12 oct 2013

Psico-Truco: ¡Vuela, pajarito, vuela!




La mayor parte de nosotros tenemos un arma infalible contra nuestra felicidad y nuestra ilusión. Una escopeta de cañones recortados para matar cualquier tipo de sueño. Los pajaritos son esas ilusiones, esos deseos, esos "ataques de ensoñación" que nos ponen una sonrisa en los labios y que nos hacen brillar por dentro y por fuera. Son esos deseos que esperas un día poder hacer realidad para ser verdaderamente tu mismo. Ejemplos de pajaritos son: "Un día me la juego y la invito al cine", "Y si un día me decido y monto la tasca o la tienda que siempre he deseado....", " y si estudio finalmente la carrera aunque sea duro estudiar y trabajar", o "me quiero poner las pilas y encontrar otro trabajo mejor que este".

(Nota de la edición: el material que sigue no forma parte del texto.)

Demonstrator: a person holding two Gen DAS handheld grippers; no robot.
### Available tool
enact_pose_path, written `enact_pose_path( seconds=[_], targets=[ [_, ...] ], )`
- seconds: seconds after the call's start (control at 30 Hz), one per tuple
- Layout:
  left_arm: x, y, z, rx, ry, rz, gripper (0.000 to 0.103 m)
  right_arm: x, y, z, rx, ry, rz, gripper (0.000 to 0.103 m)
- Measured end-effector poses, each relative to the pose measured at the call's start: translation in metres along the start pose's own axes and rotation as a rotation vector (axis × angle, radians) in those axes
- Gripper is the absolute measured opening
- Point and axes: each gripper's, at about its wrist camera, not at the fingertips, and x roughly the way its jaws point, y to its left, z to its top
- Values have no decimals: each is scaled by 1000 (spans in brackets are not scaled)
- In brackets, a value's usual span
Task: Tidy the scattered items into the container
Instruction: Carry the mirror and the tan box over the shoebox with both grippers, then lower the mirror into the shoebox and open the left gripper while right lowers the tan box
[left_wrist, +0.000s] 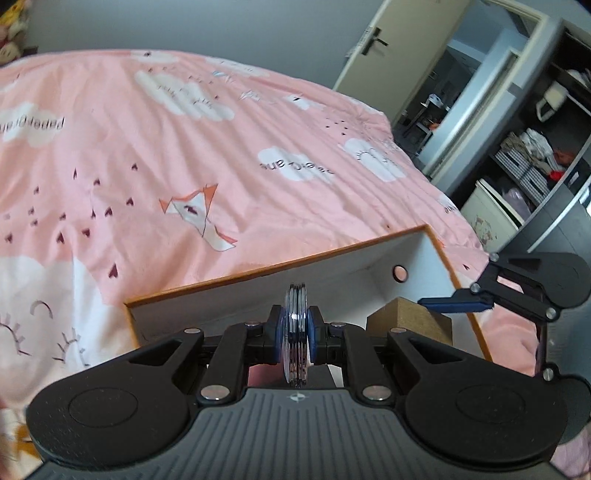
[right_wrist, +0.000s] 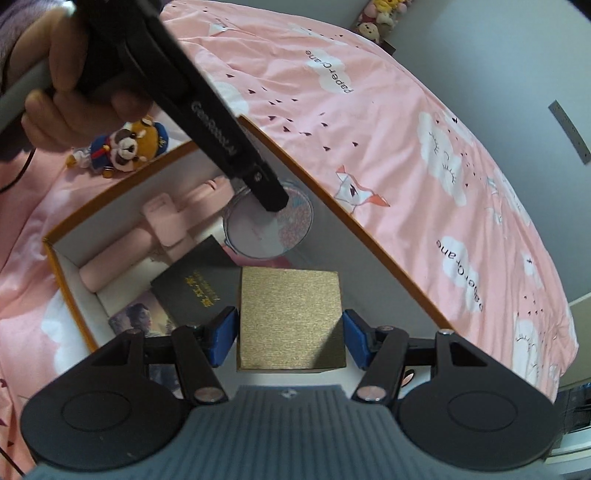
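Observation:
My left gripper (left_wrist: 294, 332) is shut on a round flat disc (left_wrist: 295, 295), seen edge-on between its blue pads. In the right wrist view that disc (right_wrist: 269, 229), pale with a pink speckled patch, hangs from the left gripper (right_wrist: 271, 201) over the far end of the container. The container (right_wrist: 354, 236) is a white box with an orange rim, lying on the pink bedspread. My right gripper (right_wrist: 290, 336) is shut on a gold square box (right_wrist: 290, 314), held above the container's near end. The left wrist view shows this gold box (left_wrist: 406, 321) at the right.
Inside the container lie pink cylindrical cases (right_wrist: 118, 258), a black booklet (right_wrist: 195, 280) and a photo card (right_wrist: 138, 317). A plush bear (right_wrist: 123, 147) lies on the bedspread (left_wrist: 147, 166) beyond the container. A hand (right_wrist: 66, 74) grips the left tool. A wardrobe (left_wrist: 535, 155) stands to the right.

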Motion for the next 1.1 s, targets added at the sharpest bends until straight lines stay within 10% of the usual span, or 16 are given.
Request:
enact_pose_path(
  seconds=[0.43,1.1],
  targets=[
    [27,19,-9,-52,43,10,15,22,-10,-2,35,-7,15,64],
    [42,-5,-8,73,201,218,37,21,-3,-5,20,-11,-1,64]
  ],
)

Estos pequeños "pájaritos" nos alientan, nos marcan un horizonte, y también nos dan "vidilla". Ocurre también que presos del  maldito hemisferio izquierdo ( en numerosas ocasiones, maldito hemisferio izquierdo) apuntamos la escopeta y disparamos a discreción contra todos esos  "pajaritos".  "¡Sí, claro!, a mi edad ahora a empezar de nuevo", "no es tan fácil", o la temible frase: "Tampoco estoy tan mal como estoy".

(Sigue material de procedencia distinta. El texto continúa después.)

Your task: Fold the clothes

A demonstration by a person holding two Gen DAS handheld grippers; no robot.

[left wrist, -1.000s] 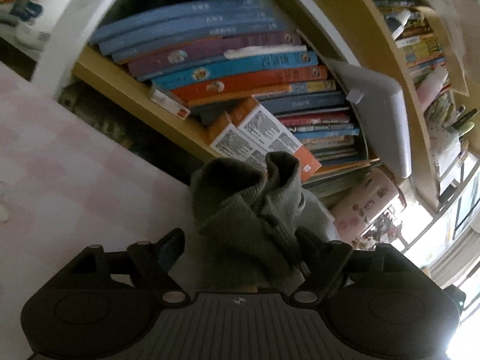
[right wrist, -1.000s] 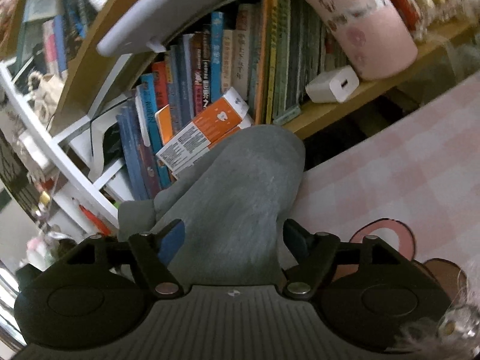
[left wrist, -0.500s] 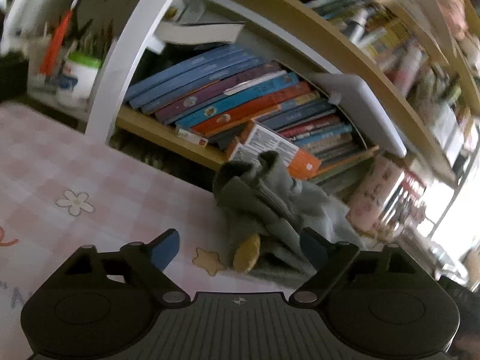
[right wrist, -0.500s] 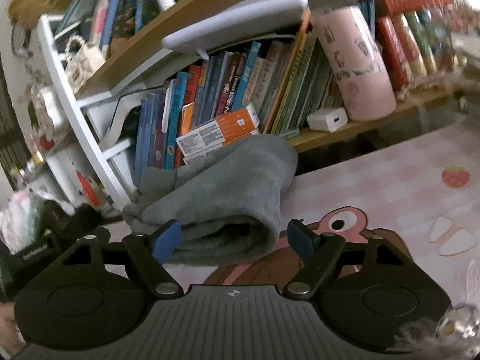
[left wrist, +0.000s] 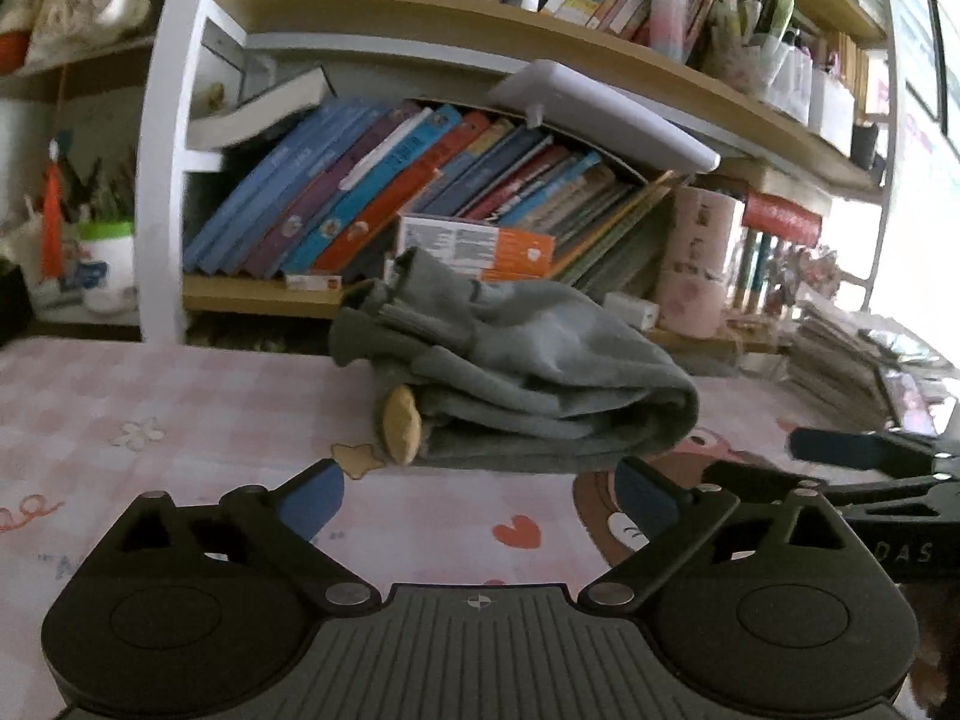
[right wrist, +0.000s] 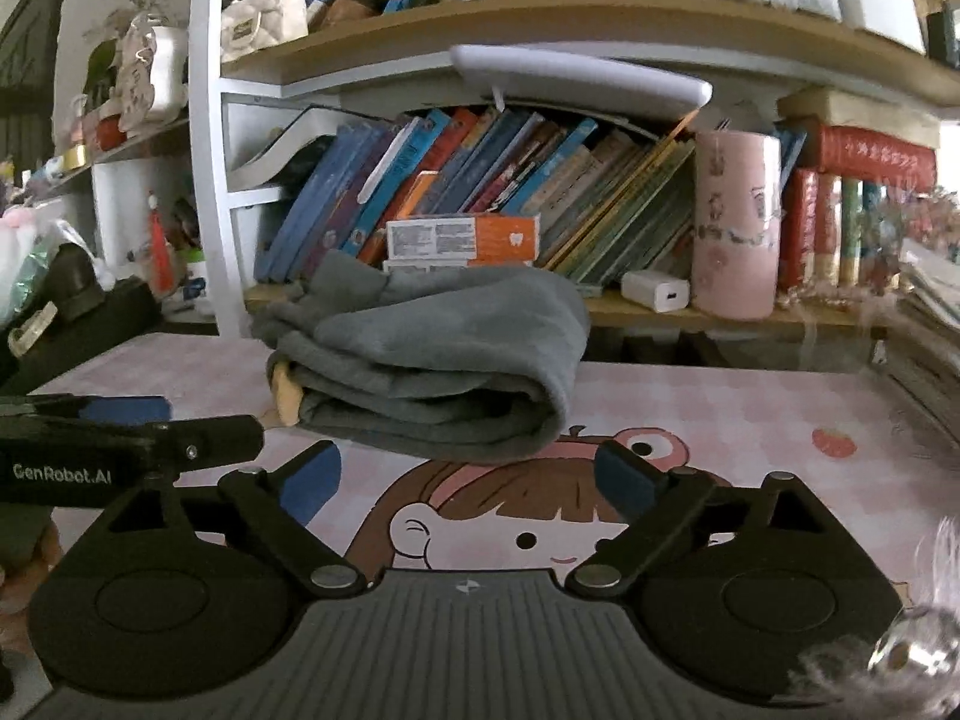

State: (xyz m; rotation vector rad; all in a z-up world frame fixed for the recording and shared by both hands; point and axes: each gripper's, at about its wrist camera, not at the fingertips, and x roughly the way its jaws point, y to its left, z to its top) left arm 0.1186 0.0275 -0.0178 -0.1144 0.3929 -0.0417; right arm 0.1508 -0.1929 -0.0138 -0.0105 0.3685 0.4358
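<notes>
While both tools hung level over the pink cartoon-printed table mat, your folded grey fleece garment lay straight ahead of them, at the far edge of the mat under the wooden bookshelf.

Left gripper: jaws had just been opening, spread wide, nothing between them, blue pads just short of the bundle's near edge.

Right gripper: same, jaws had just been opening, wide and empty, the bundle just beyond the tips.

Bundle's long axis ran across your view, side to side. Rounded fold on the right end, loose cuffs and a tan patch on the left end.

Judgement: neither hand was clearly nearer; your left faced the ragged end, your right the rolled end. Any tidying would start from the left end.
</notes>
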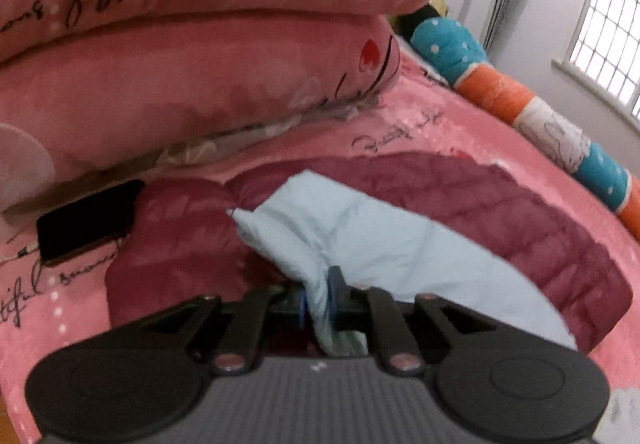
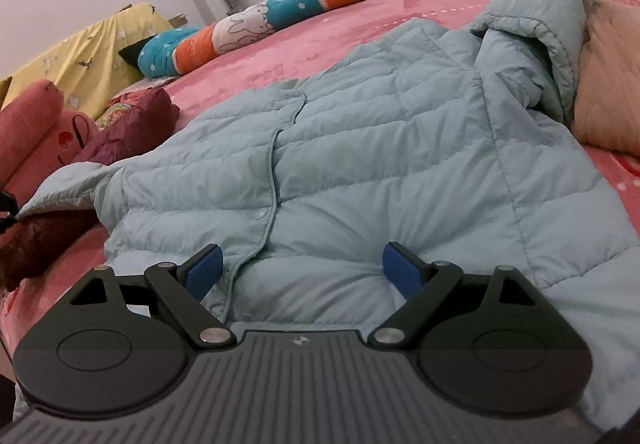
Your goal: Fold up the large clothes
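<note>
I see a phone (image 1: 86, 222) beside stacked pink pillows (image 1: 192, 44), a striped bolster (image 2: 320, 0) along the bed's (image 2: 320, 40) far edge.

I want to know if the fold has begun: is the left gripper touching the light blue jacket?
Touching. In the left wrist view the left gripper has its fingers shut on a fold of the light blue down jacket, fabric pinched between them.

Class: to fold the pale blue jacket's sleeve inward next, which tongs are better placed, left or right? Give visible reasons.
Left. The left tongs are already shut on the sleeve of the pale blue quilted puffer jacket, while the right tongs are open over its hem, gripping nothing.
</note>
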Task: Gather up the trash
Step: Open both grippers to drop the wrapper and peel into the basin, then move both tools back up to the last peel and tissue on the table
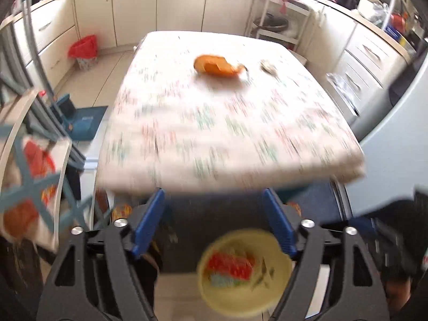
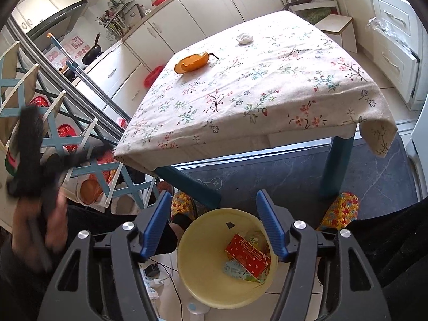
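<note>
A yellow bin (image 2: pixel 208 281) stands on the floor in front of the table, with a red carton (image 2: pixel 247 258) and other wrappers inside. It also shows blurred in the left wrist view (image 1: pixel 240 294). An orange peel (image 2: pixel 191 62) (image 1: pixel 214 65) and a crumpled white tissue (image 2: pixel 244 38) (image 1: pixel 268 67) lie on the floral tablecloth (image 2: pixel 254 85). My right gripper (image 2: pixel 214 200) is open and empty above the bin. My left gripper (image 1: pixel 214 196) is open and empty, near the table's front edge; it appears blurred at the left of the right wrist view (image 2: pixel 34 157).
Blue and white chairs (image 2: pixel 53 139) stand left of the table. The person's patterned slippers (image 2: pixel 339 211) are under the table on a dark mat. A red-lined waste basket (image 1: pixel 84 52) sits by the cabinets. A white stool (image 2: pixel 338 29) stands beyond the table.
</note>
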A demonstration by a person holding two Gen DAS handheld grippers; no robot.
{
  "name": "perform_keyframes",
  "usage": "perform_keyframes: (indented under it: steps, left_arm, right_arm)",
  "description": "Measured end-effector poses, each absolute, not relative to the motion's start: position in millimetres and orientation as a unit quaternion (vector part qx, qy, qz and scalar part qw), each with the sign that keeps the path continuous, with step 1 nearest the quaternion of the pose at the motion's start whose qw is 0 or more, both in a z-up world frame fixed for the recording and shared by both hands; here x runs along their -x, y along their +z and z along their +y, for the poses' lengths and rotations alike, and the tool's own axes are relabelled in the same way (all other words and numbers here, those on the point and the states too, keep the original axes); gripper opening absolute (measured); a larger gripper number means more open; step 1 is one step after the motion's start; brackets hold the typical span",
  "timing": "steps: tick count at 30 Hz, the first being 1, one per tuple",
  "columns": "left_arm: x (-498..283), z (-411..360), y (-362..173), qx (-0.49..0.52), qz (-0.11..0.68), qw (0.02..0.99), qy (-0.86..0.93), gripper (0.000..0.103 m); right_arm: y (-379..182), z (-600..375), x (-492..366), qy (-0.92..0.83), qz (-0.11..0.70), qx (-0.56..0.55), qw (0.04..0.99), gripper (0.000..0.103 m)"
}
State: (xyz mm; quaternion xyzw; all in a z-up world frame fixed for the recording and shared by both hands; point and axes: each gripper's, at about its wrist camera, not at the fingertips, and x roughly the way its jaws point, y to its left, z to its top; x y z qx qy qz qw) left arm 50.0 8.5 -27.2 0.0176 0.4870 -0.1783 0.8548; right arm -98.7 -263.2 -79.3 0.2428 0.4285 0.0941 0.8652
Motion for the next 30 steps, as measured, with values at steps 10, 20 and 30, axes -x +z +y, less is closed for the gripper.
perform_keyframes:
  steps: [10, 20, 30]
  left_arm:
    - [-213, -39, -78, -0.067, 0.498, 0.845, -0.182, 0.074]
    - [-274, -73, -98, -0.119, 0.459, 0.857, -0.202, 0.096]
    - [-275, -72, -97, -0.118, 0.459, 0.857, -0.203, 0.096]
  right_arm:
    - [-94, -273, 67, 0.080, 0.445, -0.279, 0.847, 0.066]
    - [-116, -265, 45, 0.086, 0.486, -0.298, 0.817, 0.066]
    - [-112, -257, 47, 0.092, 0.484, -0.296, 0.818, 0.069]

Luego, tras la masacre, la rendición. El hemisferio izquierdo ha vencido y contagia su mensaje a todo el cerebro. El mensaje se manifiesta en esa dolorosa voz interior. "Es verdad, mejor me quedo como estoy".

Y los días pasan, los años y la vida. Y nunca nos falta munición para matar pájaritos. Y olvidas que cada vez que coges la escopeta para matar, te estás apuntando a ti mismo.